== About this task ==
The answer must be only the lines below from the one holding "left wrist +" down to the one holding "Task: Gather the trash", ends included, printed exactly; please omit all pictures.

== Information ==
● ● ● ● ● ● ●

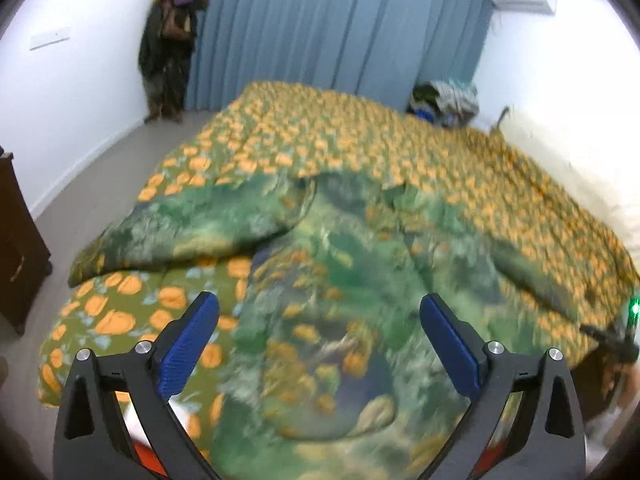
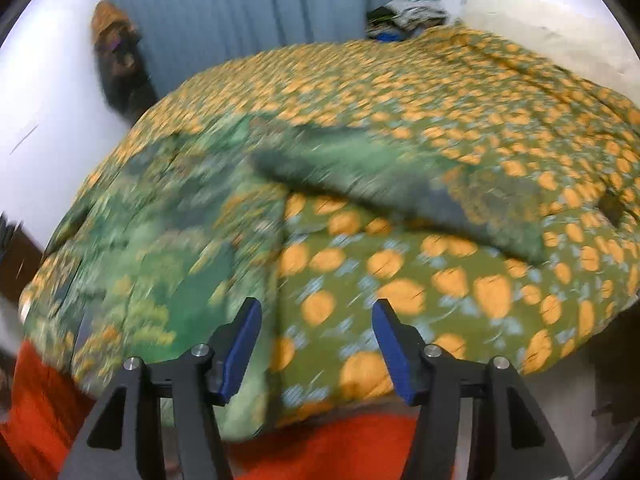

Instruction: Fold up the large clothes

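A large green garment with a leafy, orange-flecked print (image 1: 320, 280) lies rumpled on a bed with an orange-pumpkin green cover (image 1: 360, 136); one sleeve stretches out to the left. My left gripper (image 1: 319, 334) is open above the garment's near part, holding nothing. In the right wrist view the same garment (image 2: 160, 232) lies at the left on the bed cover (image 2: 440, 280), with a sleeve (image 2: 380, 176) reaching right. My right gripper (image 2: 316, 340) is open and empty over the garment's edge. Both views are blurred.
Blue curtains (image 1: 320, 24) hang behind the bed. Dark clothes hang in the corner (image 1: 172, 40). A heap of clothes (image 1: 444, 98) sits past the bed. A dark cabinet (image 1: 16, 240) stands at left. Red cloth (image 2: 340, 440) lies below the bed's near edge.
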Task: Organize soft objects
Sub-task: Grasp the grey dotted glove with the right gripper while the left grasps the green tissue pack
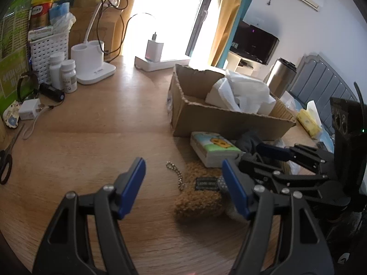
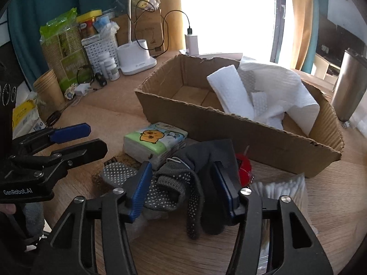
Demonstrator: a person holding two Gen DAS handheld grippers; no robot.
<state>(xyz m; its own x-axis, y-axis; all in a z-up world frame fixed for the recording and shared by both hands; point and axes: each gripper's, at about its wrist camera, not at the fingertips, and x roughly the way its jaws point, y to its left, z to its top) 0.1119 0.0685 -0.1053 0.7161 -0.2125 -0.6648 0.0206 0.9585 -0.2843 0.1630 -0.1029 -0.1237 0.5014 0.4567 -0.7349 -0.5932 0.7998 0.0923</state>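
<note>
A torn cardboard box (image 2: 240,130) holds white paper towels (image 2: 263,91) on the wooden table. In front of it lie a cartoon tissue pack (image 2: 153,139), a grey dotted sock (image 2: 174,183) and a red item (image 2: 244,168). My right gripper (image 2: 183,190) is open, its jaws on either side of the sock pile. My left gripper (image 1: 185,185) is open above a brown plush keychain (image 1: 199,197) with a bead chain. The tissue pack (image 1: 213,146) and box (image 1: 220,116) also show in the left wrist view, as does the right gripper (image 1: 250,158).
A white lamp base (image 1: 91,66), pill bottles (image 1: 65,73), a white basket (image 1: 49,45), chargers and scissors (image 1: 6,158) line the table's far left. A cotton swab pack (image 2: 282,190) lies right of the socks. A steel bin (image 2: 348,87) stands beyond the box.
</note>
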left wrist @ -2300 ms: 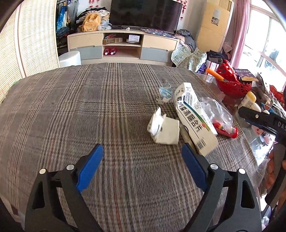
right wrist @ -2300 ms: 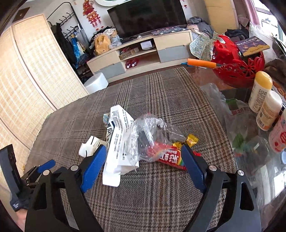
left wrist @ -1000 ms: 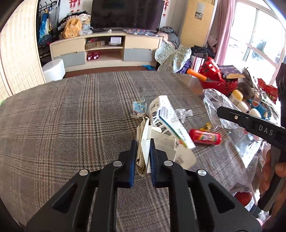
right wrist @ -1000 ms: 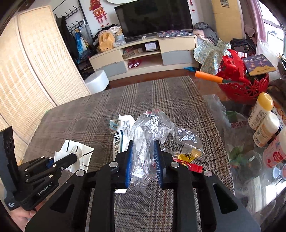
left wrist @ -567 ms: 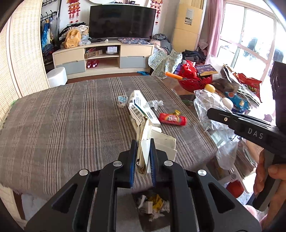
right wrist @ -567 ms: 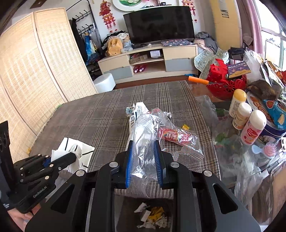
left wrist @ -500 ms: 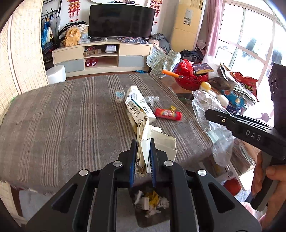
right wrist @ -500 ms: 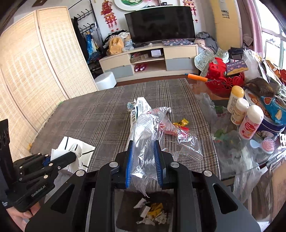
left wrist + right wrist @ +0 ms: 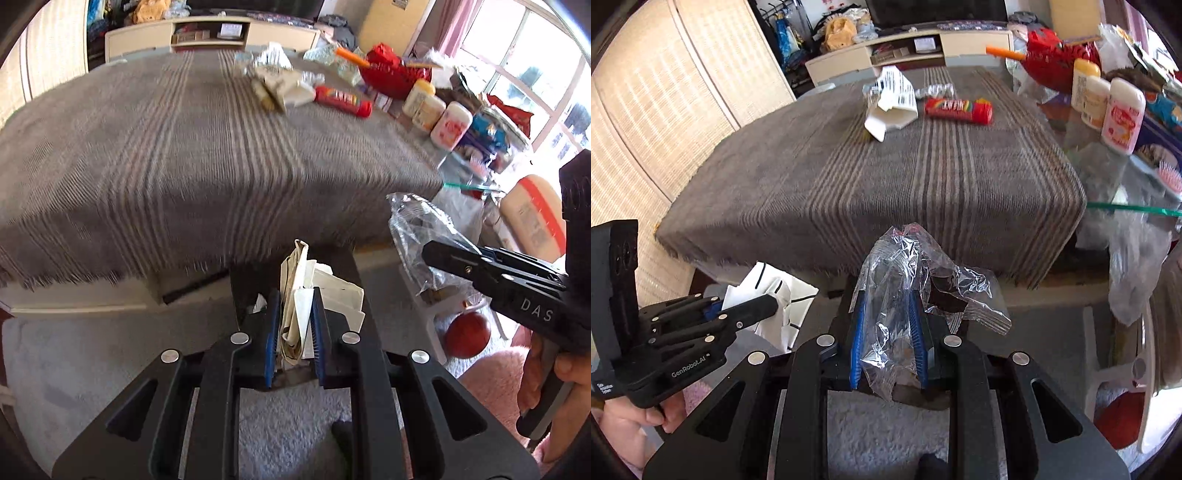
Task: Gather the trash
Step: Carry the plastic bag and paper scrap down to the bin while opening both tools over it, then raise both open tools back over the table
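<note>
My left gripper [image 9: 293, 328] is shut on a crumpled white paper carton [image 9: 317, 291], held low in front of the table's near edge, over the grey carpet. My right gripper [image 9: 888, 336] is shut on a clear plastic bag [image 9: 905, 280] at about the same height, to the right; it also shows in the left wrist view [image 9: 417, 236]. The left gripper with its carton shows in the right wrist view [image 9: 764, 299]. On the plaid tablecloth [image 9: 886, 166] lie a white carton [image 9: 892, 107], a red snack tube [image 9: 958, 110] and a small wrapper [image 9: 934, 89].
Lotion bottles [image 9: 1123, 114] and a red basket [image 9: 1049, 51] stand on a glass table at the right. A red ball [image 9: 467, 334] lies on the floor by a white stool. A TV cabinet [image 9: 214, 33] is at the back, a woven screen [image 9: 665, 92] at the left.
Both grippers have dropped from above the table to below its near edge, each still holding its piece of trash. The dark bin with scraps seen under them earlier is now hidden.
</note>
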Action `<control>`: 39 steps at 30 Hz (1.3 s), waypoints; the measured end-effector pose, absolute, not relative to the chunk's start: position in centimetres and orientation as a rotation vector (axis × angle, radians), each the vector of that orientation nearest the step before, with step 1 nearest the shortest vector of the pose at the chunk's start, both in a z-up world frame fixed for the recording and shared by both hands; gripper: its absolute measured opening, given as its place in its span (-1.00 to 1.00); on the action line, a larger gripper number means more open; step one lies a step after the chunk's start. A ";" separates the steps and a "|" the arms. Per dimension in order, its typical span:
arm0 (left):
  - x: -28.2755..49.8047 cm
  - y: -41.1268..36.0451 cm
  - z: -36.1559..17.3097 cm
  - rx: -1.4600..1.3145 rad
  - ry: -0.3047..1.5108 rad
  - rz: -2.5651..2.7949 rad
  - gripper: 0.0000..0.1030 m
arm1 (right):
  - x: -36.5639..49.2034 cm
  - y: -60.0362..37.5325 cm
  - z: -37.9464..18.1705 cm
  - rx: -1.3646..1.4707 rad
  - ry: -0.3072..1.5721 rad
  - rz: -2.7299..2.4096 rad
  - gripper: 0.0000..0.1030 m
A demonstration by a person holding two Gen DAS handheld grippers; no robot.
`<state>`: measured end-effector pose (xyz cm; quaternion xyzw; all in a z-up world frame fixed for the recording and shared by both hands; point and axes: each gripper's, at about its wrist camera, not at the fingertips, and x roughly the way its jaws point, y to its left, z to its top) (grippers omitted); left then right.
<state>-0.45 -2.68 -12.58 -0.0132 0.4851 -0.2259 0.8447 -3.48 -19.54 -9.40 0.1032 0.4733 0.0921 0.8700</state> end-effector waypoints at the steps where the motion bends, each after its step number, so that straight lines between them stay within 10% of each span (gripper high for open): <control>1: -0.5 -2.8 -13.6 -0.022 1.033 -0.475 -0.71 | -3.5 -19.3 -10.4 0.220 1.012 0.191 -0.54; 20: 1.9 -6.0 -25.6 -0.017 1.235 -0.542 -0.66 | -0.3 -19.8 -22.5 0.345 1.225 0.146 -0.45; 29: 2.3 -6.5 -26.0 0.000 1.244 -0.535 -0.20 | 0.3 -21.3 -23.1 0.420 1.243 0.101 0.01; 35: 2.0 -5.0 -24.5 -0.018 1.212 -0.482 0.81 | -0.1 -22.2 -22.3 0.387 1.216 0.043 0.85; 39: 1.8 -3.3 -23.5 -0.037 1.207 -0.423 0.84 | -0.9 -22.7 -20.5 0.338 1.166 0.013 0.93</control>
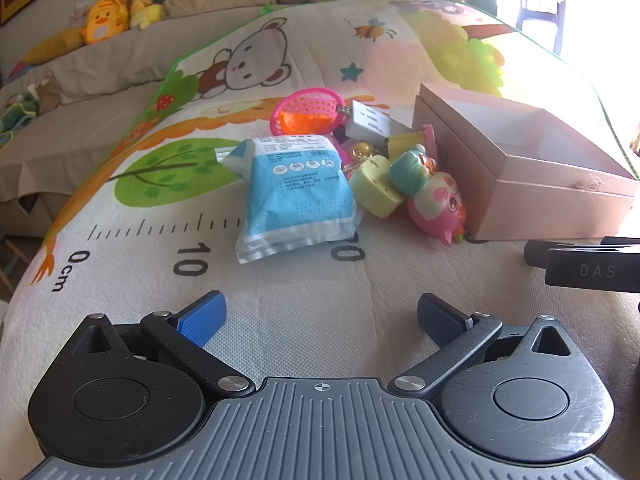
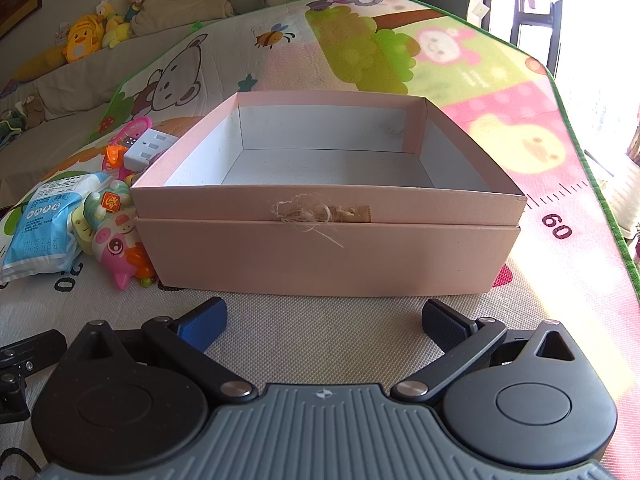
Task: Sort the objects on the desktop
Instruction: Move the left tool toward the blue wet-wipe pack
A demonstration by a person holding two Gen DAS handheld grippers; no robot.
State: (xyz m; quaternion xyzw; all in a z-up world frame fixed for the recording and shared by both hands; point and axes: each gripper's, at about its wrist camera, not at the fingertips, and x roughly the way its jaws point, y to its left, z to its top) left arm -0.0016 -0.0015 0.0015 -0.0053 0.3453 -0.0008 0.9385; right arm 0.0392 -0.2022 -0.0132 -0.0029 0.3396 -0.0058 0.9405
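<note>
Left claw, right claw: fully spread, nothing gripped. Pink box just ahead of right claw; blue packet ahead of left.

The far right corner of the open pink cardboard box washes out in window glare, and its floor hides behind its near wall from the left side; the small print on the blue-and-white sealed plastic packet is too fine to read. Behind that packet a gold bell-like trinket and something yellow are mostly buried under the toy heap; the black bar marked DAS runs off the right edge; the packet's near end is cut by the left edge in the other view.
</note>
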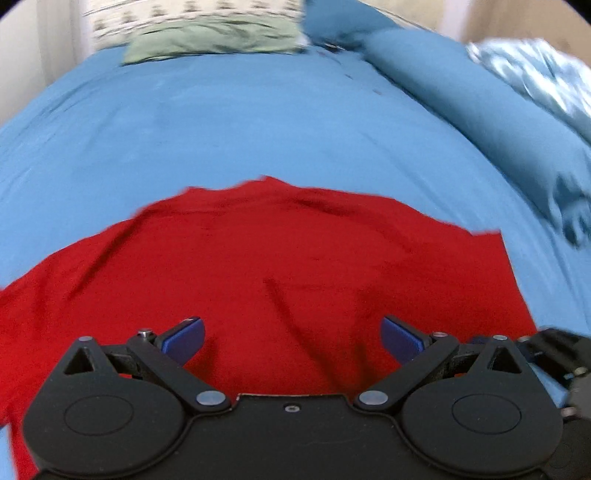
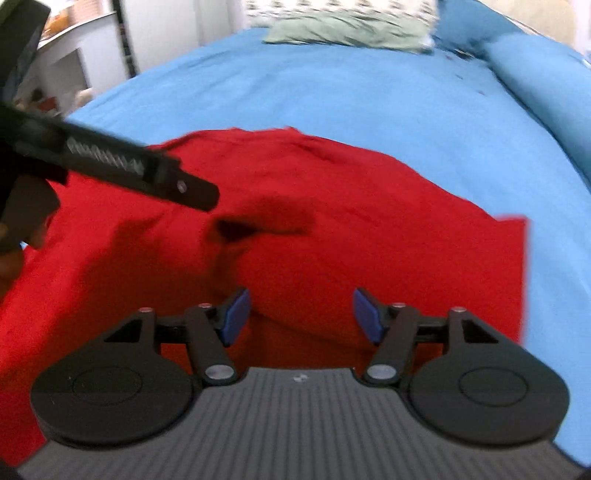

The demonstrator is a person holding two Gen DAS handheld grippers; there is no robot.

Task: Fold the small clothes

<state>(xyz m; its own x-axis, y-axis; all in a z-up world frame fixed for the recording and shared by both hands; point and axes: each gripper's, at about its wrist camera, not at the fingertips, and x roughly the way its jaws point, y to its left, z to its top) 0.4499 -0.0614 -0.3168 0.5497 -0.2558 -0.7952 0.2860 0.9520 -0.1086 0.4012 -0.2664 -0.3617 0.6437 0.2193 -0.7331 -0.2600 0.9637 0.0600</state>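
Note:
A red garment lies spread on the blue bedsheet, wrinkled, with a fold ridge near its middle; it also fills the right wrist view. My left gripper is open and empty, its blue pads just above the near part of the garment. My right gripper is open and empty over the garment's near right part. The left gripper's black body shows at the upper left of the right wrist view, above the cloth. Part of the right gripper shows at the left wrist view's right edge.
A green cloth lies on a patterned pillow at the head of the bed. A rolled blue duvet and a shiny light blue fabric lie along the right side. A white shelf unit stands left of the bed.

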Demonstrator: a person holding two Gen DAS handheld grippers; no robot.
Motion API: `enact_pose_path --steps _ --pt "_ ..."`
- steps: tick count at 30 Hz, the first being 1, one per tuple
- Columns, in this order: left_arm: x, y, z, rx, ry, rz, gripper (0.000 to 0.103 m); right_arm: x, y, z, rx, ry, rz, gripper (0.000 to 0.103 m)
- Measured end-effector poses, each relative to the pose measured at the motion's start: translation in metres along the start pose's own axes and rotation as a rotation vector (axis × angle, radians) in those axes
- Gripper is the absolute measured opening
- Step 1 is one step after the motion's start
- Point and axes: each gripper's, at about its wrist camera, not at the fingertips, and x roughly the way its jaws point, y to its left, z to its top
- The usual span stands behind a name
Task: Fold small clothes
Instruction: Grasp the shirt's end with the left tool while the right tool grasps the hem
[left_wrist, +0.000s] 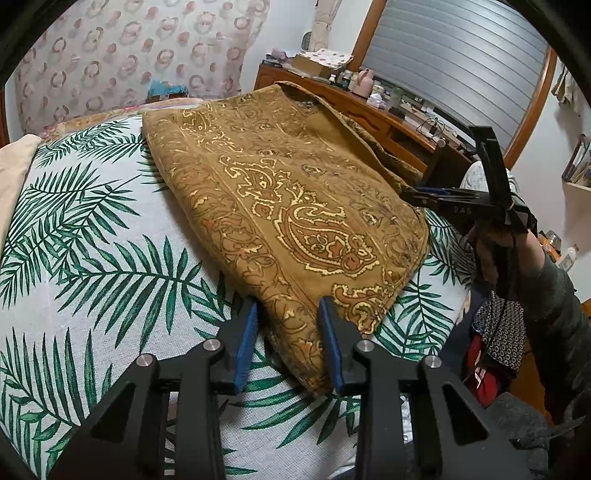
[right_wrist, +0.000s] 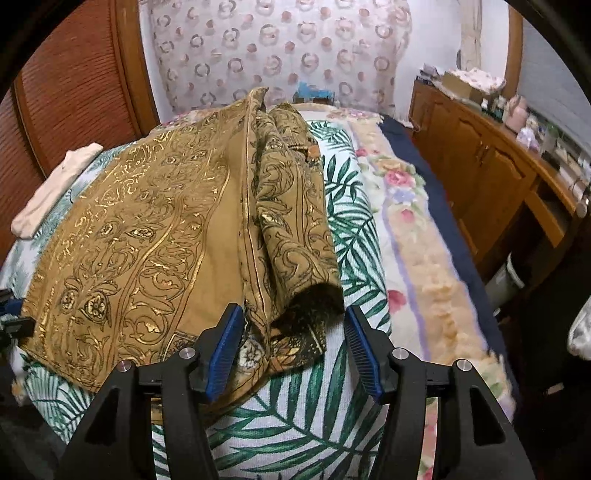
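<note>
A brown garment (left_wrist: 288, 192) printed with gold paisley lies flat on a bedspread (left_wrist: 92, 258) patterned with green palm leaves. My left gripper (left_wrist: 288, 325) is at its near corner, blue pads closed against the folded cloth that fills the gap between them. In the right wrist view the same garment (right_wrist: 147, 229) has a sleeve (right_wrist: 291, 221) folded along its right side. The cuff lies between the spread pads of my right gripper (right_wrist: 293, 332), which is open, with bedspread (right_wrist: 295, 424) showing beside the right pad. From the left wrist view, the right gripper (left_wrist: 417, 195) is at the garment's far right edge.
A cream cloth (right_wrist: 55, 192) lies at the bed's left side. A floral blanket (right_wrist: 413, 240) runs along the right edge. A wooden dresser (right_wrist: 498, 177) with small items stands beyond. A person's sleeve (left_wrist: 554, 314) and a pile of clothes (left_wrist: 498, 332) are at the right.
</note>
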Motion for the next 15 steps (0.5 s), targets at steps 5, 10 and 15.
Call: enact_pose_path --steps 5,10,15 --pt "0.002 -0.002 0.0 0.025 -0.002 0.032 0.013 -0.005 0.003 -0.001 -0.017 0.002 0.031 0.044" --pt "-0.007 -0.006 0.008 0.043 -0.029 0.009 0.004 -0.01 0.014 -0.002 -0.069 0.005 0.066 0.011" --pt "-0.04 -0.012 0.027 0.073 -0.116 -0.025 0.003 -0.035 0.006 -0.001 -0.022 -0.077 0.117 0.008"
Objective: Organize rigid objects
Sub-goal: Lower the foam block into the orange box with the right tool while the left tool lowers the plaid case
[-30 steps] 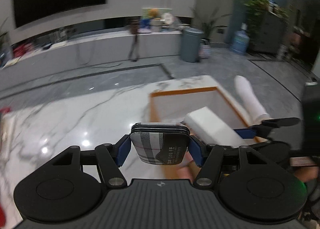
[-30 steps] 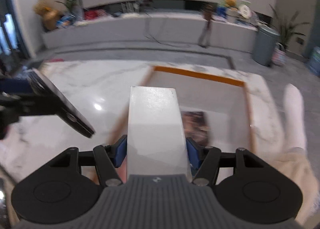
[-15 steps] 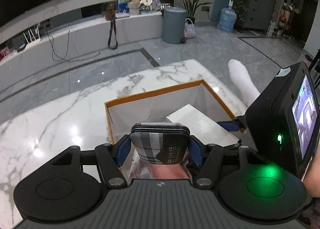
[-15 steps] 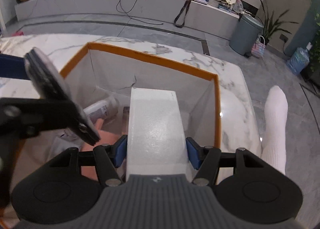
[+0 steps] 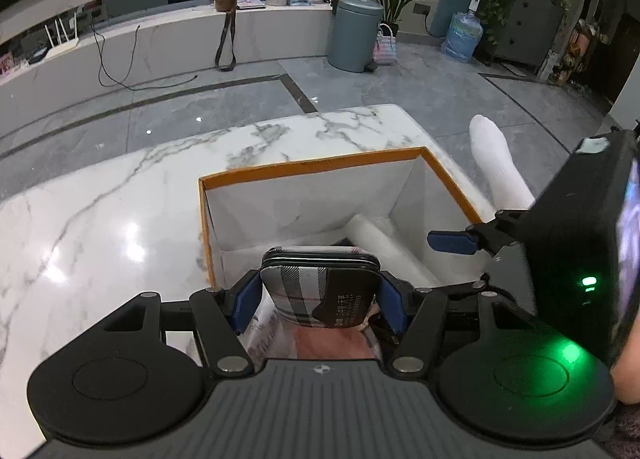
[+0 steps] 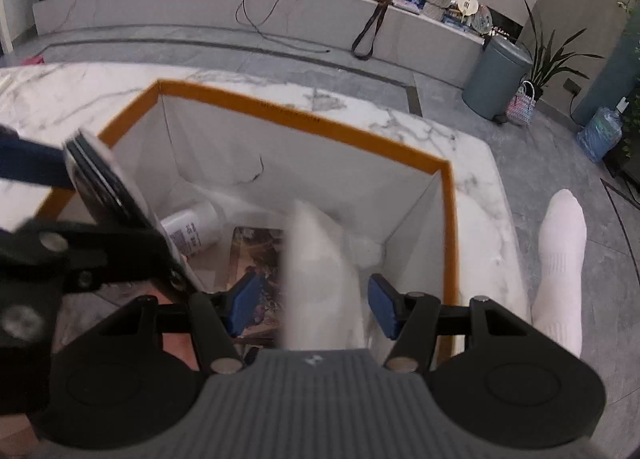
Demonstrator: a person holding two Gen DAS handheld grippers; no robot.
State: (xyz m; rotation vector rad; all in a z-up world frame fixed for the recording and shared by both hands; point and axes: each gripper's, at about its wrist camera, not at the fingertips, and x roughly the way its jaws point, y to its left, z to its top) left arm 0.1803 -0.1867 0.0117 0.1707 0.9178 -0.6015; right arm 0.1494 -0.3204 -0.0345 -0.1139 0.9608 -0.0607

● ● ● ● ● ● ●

== Exercise answer ==
left wrist + right wrist @ +0 ms: 
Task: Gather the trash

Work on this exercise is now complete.